In the first chapter of his new book, Beauty, Roger Scruton reviews the ancient arguments over beauty being “the object of a sensory rather than an intellectual delight.” He notes that “aesthetics” as a modern word was derived by Kant from the Greek aisthesis, meaning “sensation.” Scruton concludes that a comprehensive definition of beauty, despite its centrality to human experience, may be beyond human reckoning:
“A beautiful face, a beautiful flower, a beautiful melody, a beautiful colour – all these are indeed objects of a kind of sensory enjoyment, a relishing of the sight or sound of a thing. But what about a beautiful novel, a beautiful sermon, a beautiful theory in physics or a beautiful mathematical proof?”
Scruton pursues his toughest example, the novel, the beauty of which cannot be reduced exclusively to its sound (as a poem might be, though he doesn’t address this). In fact, a novel of pure sound (not even Finnegans Wake meets that definition) would not be a novel at all but a freak, a stunt, and probably unreadable in any conventional sense. Scruton continues:
“In appreciating a story we certainly are more interested in what is being said than in the sensory character of the sounds used to say it…a novel is directed to the senses – but not as an object of sensory delight, like a luxurious chocolate or a fine old wine.
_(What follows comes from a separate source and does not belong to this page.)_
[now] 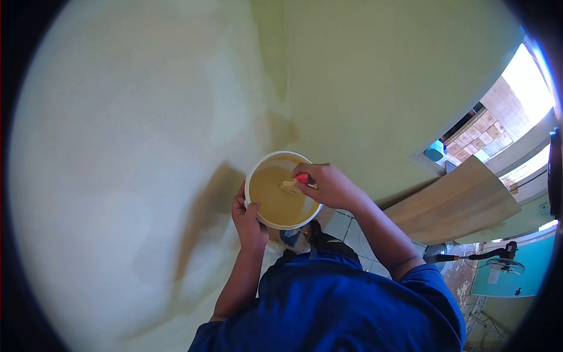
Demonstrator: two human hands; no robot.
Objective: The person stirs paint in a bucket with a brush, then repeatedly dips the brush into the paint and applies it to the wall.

Rather as something presented through the senses, to the mind.”
The distinction is crucial and, at least to this reformed aesthete, convincing. And which writer of fiction does Scruton select to bolster his case?
“Take any short story by Chekhov. It does not matter that the sentences in translation sound nothing like the Russian original. Still they present the same images and events in the same suggestive sequence. Still they imply as much as they say, and withhold as much as they reveal. Still they follow each other with the logic of things observed rather than things summarized. Chekhov’s art captures life as it is lived and distills it into images that contain a drama, as a drop of dew contains the sky. Following such a story we are constructing a world whose interpretation is at every point controlled by the sights and sounds that we imagine.”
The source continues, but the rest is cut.